4.6. Het hof stelt voorop dat de rechtbank niet is overgegaan tot verdeling van de gemeenschapsschulden. De rechtbank heeft – naar aanleiding van de desbetreffende verzoeken van de man – geoordeeld dat het erfdeel van de vrouw dient te worden aangewend voor de betaling van de (gemeenschaps)schulden en dat het erfdeel daartoe door de notaris rechtstreeks dient te worden overgemaakt aan de bewindvoerder. Voor het overige overweegt de rechtbank ten aanzien van de (gemeenschaps)schulden slechts dat ieder van partijen de helft van deze schulden dient te dragen. Ter zake van de hiervoor onder 4.5 weergegeven grief van de vrouw heeft te gelden dat voorzover de door de vrouw opgevoerde schulden zijn ontstaan voor de datum van de ontbinding van het huwelijk (3 januari 2012) deze op grond van de wet als gemeenschapsschulden zijn aan te merken, nu niet is aangevoerd dat deze verknocht zijn. Ook voor deze schulden geldt dan dat ieder van partijen voor de helft draagplichtig is en dat schuldeisers hiervoor verhaal kunnen nemen op de goederen van de gemeenschap, waaronder de nalatenschap. Aangezien de schuldsanering van de man ertoe leidt dat diens bewindvoerder de gehele gemeenschap van goederen afwikkelt, waaronder begrepen het erfdeel van de vrouw, dienen de schuldeisers van de vrouw zich bij de bewindvoerder te melden voor zover zij zich op gemeenschapsgoederen wensen te verhalen. Voor nadere voorzieningen in het kader van de verdeling van de (na het van toepassing worden van de schuldsaneringsregeling) ontbonden gemeenschap bestaat geen aanleiding. Grief 3 kan niet tot vernietiging van de bestreden beschikking leiden.

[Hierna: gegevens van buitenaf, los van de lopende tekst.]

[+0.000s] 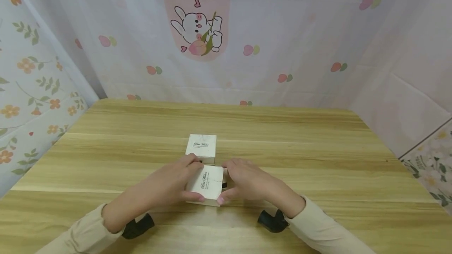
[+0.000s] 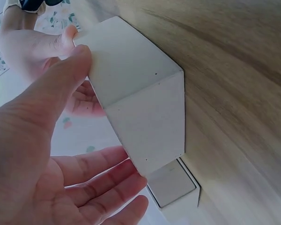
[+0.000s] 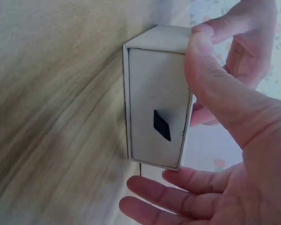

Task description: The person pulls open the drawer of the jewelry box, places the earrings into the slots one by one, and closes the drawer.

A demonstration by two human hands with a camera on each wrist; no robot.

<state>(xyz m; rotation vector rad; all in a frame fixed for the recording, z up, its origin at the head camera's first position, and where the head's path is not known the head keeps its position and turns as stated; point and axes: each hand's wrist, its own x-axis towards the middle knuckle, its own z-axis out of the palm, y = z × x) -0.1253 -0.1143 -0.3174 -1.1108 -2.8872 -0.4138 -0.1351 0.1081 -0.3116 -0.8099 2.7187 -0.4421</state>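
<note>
A small white drawer-style gift box (image 1: 208, 181) printed "Best Wishes" lies on the table, lettering turned sideways. My left hand (image 1: 174, 179) holds its left side, thumb on the near edge and fingers at the far edge. From the right, my right hand (image 1: 247, 179) holds it likewise, thumb at the near right corner. A black ribbon tab (image 3: 162, 125) sticks out of the drawer face on the right side, and the drawer sits flush in its sleeve. Just behind stands a second white gift box (image 1: 202, 145), its lettering facing me; the left fingertips partly cover its front.
The wood-grain table (image 1: 300, 152) spreads out around the boxes. A white curtain (image 1: 282, 30) with a rabbit and fruit print hangs behind it, and a floral cloth (image 1: 39, 77) hangs at the left. Black wrist mounts (image 1: 139, 226) sit under both forearms.
</note>
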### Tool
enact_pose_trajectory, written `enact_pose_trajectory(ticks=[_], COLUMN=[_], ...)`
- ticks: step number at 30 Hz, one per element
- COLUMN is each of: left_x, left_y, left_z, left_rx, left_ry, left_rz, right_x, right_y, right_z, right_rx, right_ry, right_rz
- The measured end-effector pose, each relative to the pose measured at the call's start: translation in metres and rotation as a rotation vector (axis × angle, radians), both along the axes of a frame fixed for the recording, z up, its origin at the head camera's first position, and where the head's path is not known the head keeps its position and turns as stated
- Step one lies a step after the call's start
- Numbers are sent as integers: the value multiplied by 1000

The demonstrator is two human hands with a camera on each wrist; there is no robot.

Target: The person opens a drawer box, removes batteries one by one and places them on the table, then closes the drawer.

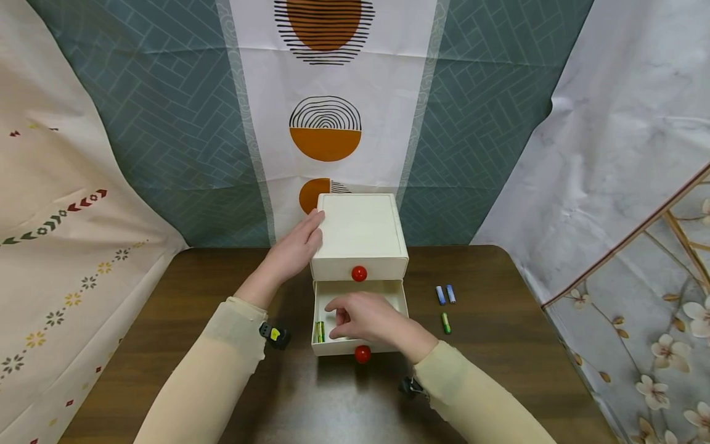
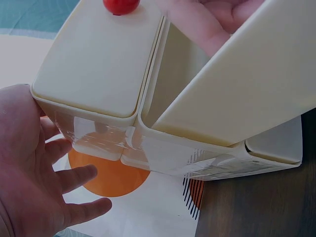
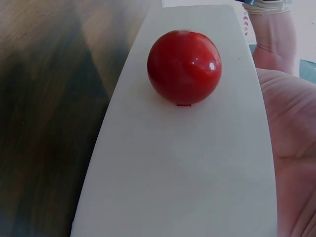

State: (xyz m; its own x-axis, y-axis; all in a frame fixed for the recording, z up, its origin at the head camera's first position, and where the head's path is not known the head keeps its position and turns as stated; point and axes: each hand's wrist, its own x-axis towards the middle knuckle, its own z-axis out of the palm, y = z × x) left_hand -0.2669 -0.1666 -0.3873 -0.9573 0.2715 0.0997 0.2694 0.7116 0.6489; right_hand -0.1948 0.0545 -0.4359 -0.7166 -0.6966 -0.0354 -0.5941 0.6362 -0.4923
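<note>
A small white drawer cabinet (image 1: 362, 227) stands on the table with its lower drawer (image 1: 339, 349) pulled out. My left hand (image 1: 296, 246) rests at the cabinet's upper left edge, its fingers extended along the side; the left wrist view shows them spread. Over the drawer, my right hand (image 1: 368, 317) reaches in with bent fingers and a gap between thumb and forefinger, and nothing shows in that gap. Green batteries (image 1: 320, 332) stand or lie at the drawer's left wall, just left of the right fingertips. The drawer's round red knob (image 3: 184, 67) fills the right wrist view's upper middle.
Right of the cabinet, two blue-and-white batteries (image 1: 445, 295) and a green battery (image 1: 446, 323) lie on the brown table (image 1: 488, 370). The upper drawer, with its red knob (image 1: 359, 273), is closed. Patterned cloth (image 1: 471, 123) hangs behind and at both sides.
</note>
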Motion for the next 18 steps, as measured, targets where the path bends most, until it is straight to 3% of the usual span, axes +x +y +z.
enact_pose_trajectory(ticks=[18], left_x=[2], left_y=[0], left_z=[2], left_rx=[2], left_ry=[-4], left_rz=[0], right_x=[-2], right_y=[-10], right_z=[-1], right_rx=[43], right_ry=[-25], right_rz=[18])
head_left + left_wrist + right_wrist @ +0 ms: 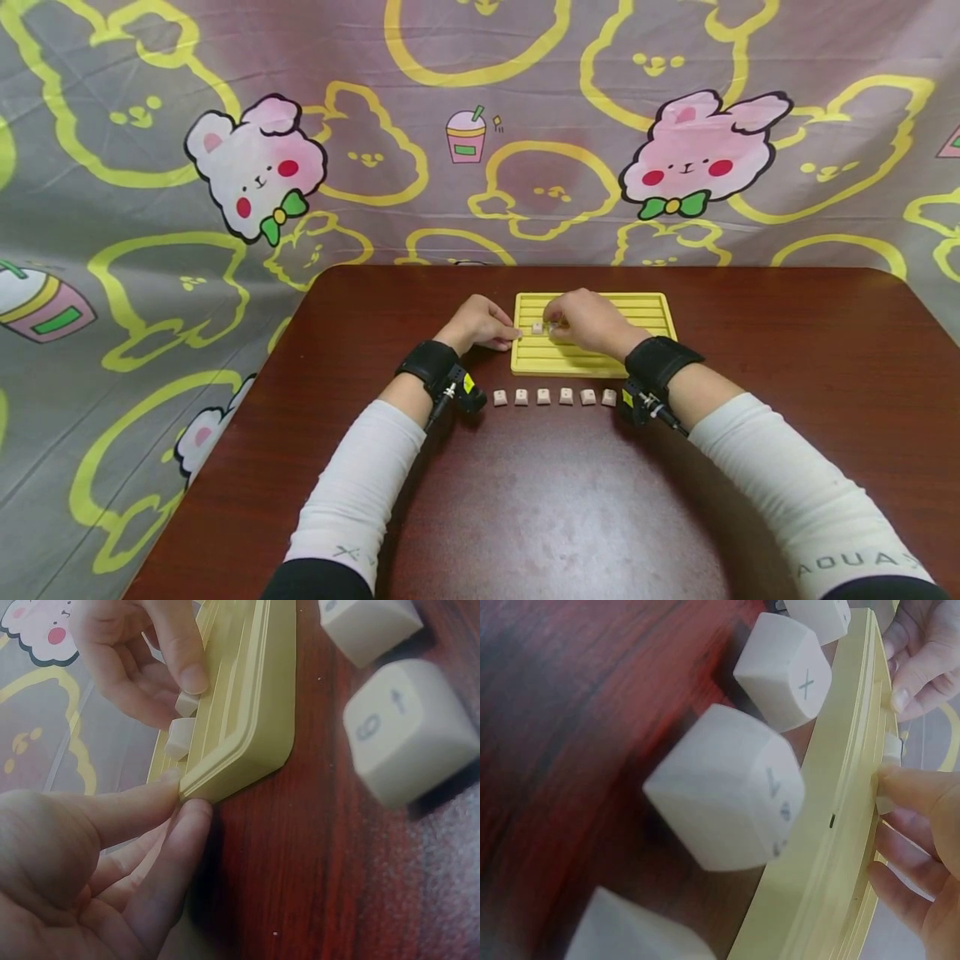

4.7. De grieven kunnen niet tot vernietiging van de bestreden beschikking leiden. Deze beschikking zal worden bekrachtigd. De door de vrouw verzochte nevenvoorzieningen zijn niet toewijsbaar. Partijen zijn ex-echtelieden en er bestaan geen termen voor een proceskostenveroordeling. De proceskosten zullen tussen partijen worden gecompenseerd.
4.8. In de hoofdzaak is beslist dat de bestreden beschikking zal worden bekrachtigd. De vrouw mist belang bij haar incidentele verzoeken. Deze zullen worden afgewezen. De kosten van het incident zullen worden gecompenseerd.
bekrachtigt de bestreden beschikking;
wijst af het in hoger beroep meer of anders verzochte;
compenseert de proceskosten tussen partijen aldus dat iedere partij de eigen kosten draagt;
compenseert de kosten van het incident aldus dat iedere partij de eigen kosten draagt.
Deze beschikking is gegeven door mrs. W.J. van den Bergh, C.A. Joustra en M.J.J. de Bontridder in tegenwoordigheid van mr. J.H.M. Kessels als griffier, en in het openbaar uitgesproken op 18 september 2012.